**WORK TO BE COMPLETED:** Your task is to transcribe the lines from the start of the data below through the line containing "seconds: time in", inclusive, exactly as they stand and without the pictures.

**COLLECTED MATERIAL:**
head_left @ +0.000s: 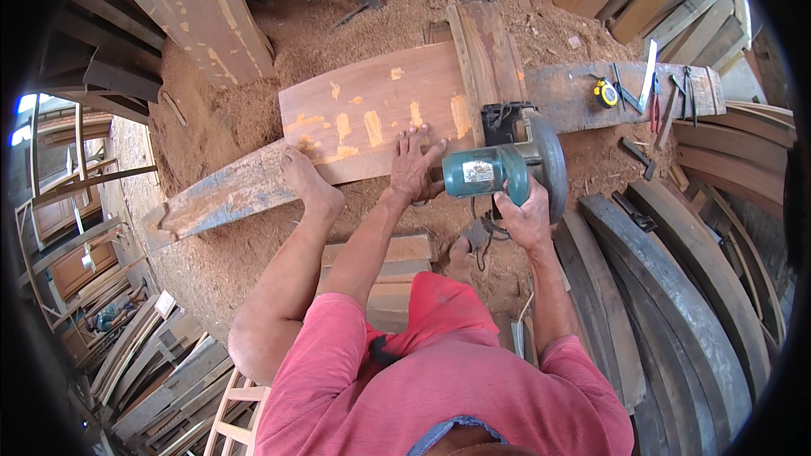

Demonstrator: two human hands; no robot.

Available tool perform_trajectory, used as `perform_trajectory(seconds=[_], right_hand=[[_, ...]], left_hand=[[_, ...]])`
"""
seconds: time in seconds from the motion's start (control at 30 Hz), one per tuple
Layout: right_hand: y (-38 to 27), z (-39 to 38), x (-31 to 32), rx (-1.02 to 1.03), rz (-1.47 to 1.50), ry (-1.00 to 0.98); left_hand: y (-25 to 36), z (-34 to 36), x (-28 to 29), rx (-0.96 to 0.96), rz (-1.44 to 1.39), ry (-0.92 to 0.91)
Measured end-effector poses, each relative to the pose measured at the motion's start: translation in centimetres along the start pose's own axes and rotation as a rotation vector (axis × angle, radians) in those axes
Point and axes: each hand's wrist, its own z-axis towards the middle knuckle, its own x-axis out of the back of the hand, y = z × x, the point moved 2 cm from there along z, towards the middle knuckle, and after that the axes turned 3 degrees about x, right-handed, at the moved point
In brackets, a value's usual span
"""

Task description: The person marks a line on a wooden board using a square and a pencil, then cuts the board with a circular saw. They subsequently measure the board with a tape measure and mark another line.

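My right hand (522, 215) is closed on the handle of a teal circular saw (465, 173), which sits at the right end of a reddish board (329, 105) with pale orange filler patches. My left hand (411, 165) rests open on that board just left of the saw's motor, fingers apart. A crosswise plank (488, 42) with a straight strip lies at the board's right end, running under the saw. My bare left foot (308, 181) presses on the board's left part. All this lies across a long weathered plank (203, 190). The saw's blade is hidden.
The plank's right part carries a yellow tape measure (605, 91), metal square (649, 76) and pliers (655, 110); a hammer (638, 158) lies below. Sawdust (220, 143) covers the floor. Curved timbers (667, 304) crowd the right, stacked boards (191, 17) the back, wooden pieces (144, 363) the lower left.
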Motion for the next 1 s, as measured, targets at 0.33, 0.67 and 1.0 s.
perform_trajectory(seconds=[0.33, 0.67, 1.0], right_hand=[[-1.3, 0.6, -0.1, 0.012, 0.023, 0.000], [-1.5, 1.4, -0.3, 0.032, 0.030, 0.007], [-2.4, 2.3, -0.5, 0.121, 0.029, 0.032]], left_hand=[[0.2, -0.1, 0.3, -0.001, -0.011, -0.009], [0.5, -0.1, 0.8, 0.009, 0.000, -0.046], [0.2, 0.1, 0.5, -0.009, 0.002, -0.016]])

**SOLUTION FOR THIS PROBLEM:**
head_left @ +0.000s: 

Demonstrator: two human hands; no robot.

Available tool perform_trajectory, used as `perform_trajectory(seconds=[_], right_hand=[[_, ...]], left_hand=[[_, ...]])`
"""
seconds: time in seconds from the motion's start (control at 30 Hz), one per tuple

No further output is expected.